### What you need to do
Using the records below, output the stretch that opens with the line containing "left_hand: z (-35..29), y" and closes with the line containing "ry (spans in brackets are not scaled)", exactly and including both lines, with nothing more.

### Information
━━━━━━━━━━━━━━━━
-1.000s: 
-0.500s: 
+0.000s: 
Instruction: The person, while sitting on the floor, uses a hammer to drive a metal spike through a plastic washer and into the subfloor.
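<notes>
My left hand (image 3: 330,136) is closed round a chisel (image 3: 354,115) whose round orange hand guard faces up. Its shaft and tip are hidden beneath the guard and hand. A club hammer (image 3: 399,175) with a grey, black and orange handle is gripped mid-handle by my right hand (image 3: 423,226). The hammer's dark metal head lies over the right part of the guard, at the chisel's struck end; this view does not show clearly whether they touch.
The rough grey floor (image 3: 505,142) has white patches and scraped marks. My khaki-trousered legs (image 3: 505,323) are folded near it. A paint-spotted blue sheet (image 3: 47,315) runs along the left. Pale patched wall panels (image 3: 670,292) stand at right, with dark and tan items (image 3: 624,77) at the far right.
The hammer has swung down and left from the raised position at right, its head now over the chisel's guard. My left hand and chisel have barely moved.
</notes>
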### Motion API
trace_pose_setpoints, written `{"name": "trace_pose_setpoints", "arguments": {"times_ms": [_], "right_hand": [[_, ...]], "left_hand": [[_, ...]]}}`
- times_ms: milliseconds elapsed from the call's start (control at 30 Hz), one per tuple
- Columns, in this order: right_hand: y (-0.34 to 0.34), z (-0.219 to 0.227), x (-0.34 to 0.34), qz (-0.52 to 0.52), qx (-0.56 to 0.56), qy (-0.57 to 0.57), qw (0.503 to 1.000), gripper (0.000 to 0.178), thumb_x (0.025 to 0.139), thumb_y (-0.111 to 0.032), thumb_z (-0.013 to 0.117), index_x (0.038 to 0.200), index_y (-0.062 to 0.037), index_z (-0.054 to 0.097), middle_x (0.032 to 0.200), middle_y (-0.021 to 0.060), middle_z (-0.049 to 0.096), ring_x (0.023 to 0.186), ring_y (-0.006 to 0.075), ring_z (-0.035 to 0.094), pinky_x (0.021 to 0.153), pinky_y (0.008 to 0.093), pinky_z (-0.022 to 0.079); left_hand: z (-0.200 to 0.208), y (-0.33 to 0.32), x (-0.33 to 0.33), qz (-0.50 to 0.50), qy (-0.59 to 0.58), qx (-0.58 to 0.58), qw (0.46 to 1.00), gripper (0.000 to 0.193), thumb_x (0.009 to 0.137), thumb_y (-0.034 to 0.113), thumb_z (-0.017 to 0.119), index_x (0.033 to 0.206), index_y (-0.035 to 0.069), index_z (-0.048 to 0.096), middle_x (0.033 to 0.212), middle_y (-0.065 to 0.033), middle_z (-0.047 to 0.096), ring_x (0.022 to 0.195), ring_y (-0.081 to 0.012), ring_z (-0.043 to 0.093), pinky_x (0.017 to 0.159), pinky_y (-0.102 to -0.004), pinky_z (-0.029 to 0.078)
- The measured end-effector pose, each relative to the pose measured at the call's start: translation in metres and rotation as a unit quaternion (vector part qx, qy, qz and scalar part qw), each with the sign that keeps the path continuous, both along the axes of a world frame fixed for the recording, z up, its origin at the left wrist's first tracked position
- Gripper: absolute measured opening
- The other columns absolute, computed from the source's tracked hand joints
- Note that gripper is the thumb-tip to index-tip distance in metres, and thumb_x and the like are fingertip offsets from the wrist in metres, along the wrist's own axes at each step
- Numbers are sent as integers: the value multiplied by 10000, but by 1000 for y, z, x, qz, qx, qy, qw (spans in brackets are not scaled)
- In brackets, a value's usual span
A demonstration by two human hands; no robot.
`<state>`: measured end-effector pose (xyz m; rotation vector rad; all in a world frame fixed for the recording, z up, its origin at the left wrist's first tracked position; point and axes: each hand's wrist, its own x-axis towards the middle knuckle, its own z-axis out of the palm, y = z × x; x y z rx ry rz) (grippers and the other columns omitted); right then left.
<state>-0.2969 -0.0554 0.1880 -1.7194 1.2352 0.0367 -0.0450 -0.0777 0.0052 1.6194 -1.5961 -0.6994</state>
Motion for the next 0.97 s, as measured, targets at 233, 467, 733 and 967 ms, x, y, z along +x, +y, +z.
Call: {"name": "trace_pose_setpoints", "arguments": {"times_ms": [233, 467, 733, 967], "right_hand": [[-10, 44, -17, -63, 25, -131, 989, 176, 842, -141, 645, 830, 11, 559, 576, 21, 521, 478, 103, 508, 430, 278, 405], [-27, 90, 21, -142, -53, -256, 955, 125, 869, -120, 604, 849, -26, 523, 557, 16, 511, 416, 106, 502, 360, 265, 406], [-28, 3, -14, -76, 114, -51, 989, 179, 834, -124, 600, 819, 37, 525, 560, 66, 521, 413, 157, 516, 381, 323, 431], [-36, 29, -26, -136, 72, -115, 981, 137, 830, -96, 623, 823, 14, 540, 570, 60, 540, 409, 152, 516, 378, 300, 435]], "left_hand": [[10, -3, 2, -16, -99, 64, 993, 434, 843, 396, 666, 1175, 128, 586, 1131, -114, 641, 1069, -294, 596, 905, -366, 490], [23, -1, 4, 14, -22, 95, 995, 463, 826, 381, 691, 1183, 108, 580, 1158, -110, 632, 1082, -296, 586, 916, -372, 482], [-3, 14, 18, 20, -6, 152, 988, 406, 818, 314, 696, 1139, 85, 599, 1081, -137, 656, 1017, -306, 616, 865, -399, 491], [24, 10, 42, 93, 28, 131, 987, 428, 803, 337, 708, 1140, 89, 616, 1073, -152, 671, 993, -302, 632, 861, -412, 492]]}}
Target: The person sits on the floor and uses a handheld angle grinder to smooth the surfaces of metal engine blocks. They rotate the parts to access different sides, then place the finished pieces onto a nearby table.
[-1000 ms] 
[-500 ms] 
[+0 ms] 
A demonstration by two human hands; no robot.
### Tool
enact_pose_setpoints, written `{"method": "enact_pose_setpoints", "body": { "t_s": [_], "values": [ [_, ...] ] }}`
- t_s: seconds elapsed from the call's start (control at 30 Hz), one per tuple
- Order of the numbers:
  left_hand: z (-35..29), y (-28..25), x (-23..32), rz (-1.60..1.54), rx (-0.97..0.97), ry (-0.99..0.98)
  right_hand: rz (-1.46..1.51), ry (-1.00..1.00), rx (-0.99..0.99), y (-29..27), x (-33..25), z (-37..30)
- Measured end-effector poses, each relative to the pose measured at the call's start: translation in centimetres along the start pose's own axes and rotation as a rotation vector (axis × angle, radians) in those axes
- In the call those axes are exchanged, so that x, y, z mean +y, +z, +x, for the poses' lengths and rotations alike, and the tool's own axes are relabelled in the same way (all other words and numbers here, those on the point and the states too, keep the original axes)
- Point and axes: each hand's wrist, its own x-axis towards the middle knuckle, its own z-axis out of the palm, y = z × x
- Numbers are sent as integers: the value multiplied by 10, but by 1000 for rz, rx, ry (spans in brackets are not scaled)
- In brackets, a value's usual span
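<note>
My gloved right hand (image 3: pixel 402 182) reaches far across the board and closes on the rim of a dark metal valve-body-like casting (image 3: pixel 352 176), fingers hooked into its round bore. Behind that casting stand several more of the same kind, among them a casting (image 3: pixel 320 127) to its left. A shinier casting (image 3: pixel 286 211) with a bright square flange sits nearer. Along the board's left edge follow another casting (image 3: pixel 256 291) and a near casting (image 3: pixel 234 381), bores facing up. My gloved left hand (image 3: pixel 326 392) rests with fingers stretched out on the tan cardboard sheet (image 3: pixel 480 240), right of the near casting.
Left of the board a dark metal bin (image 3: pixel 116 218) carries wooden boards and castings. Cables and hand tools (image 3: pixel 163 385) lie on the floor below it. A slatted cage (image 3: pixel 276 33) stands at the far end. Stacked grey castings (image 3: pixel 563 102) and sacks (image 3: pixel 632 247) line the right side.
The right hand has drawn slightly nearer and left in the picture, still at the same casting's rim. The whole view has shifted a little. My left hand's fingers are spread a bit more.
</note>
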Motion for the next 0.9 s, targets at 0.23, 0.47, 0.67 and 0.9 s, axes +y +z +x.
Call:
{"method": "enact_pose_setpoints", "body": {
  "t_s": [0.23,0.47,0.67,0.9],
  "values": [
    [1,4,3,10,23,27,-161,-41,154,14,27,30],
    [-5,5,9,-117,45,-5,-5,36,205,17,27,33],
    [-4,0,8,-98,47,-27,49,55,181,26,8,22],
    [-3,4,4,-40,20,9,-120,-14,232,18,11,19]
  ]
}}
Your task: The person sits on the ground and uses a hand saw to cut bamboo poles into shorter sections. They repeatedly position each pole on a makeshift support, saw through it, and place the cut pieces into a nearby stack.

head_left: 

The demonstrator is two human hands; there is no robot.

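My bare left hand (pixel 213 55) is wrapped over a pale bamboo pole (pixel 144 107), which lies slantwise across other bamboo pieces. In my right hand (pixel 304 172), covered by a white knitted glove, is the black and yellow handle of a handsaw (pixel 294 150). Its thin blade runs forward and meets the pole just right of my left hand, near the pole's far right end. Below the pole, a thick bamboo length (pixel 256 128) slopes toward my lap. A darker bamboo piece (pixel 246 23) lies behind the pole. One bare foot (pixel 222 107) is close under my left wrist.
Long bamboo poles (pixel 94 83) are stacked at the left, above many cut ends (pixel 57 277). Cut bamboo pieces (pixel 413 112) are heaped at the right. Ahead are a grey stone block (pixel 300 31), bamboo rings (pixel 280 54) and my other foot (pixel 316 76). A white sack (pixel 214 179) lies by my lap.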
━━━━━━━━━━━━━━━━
### Answer area
  left_hand: z (-35..29), y (-28..25), x (-23..32), rz (-1.60..1.54), rx (-0.97..0.97), ry (-0.99..0.98)
  right_hand: rz (-1.46..1.51), ry (-1.00..1.00), rx (-0.99..0.99), y (-29..27), x (-33..25), z (-37..30)
- Measured end-effector poses, each relative to the pose measured at the call's start: translation in centimetres along the start pose's own axes and rotation as a rotation vector (axis × angle, radians) in those axes
- In the call those axes are exchanged, so that x, y, z mean +y, +z, +x, for the poses' lengths and rotations alike, and the tool's own axes are relabelled in the same way (all other words and numbers here, those on the point and the states too, keep the original axes)
- Point and axes: each hand's wrist, its own x-axis towards the middle knuckle, its own z-axis out of the palm, y = z × x
- Numbers are sent as integers: the value multiplied by 10, but by 1000 for rz, rx, ry (spans in brackets are not scaled)

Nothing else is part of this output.